Maurice, this is for more control when routing over an edge, mortise or cavity. It needs dust collection!


----------



## Mike (Nov 22, 2004)

This DeWalt 625 is fitted with the Woodrat plunge bar which should also fit the Elu. You can buy this from Woodrat in the UK.


----------



## maurice1971 (Sep 18, 2015)

Thank you for your explanation; what's your opinion about the Elu which I attached? I'm in doubt about the absence of a variable Speed configuration


----------



## Cherryville Chuck (Sep 28, 2010)

One of our members, namely Pat Warner who goes by the user name of Quillman, sells offset base plates similar to the one in your photo. Offset Router Subbases


----------



## Mike (Nov 22, 2004)

Maurice, you can buy an external speed controller box. These are for use with routers that have straight switches instead of soft start speed controllers built it. The choices shown are from MLCS Woodworking supplies.


----------



## maurice1971 (Sep 18, 2015)

Cherryville Chuck said:


> One of our members, namely Pat Warner who goes by the user name of Quillman, sells offset base plates similar to the one in your photo. Offset Router Subbases


I read about the offset base plate from Quillman, very interesting and it make it Clear to me, thank you!


Mike said:


> Maurice, you can buy an external speed controller box. These are for use with routers that have straight switches instead of soft start speed controllers built it. The choices shown are from MLCS Woodworking supplies.

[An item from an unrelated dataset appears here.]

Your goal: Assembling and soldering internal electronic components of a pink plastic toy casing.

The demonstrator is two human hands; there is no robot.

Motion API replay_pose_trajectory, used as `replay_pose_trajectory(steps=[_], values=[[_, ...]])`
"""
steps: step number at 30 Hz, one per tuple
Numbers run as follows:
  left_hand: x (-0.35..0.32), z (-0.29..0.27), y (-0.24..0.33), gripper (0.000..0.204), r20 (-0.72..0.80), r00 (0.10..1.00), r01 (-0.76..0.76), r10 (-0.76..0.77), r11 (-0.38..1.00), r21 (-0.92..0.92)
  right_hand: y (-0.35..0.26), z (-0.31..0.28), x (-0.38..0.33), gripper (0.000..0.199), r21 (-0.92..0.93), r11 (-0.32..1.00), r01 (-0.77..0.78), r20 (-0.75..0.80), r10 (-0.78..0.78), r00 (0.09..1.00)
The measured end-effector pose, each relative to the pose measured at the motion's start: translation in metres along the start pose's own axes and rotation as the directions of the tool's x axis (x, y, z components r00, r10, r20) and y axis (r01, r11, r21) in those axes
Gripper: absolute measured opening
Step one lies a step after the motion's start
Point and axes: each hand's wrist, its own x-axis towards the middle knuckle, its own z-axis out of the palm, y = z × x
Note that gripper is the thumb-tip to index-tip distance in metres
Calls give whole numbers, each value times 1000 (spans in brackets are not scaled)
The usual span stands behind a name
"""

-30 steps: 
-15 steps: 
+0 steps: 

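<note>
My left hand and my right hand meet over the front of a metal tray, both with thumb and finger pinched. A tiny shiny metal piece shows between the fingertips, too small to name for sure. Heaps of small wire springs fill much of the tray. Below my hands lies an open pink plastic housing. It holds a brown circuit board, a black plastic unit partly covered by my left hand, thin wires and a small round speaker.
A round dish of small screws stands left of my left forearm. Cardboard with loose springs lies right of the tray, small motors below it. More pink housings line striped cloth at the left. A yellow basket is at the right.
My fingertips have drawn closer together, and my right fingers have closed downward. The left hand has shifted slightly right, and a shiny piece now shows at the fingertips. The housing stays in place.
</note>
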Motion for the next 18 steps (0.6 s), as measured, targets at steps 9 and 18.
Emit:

That should also be a possibility, but i'm not sure if it's practical in use, but thank you for the link!!


----------



## schnewj (Nov 18, 2013)

Mike said:


> Maurice, you can buy an external speed controller box. These are for use with routers that have straight switches instead of soft start speed controllers built it. The choices shown are from MLCS Woodworking supplies.


Maurice, if you do use any type of a controller, make sure the voltage is compatible with your supply. We use 115 vac here, you probably use 220 V there.


----------



## hawkeye10 (Jul 28, 2015)

Mike said:


> This DeWalt 625 is fitted with the Woodrat plunge bar which should also fit the Elu. You can buy this from Woodrat in the UK.


Mike that is neat but I don't have a Dewalt router. :crying:


----------



## Mike (Nov 22, 2004)

Don, try looking here:

WoodRat PlungeBar


----------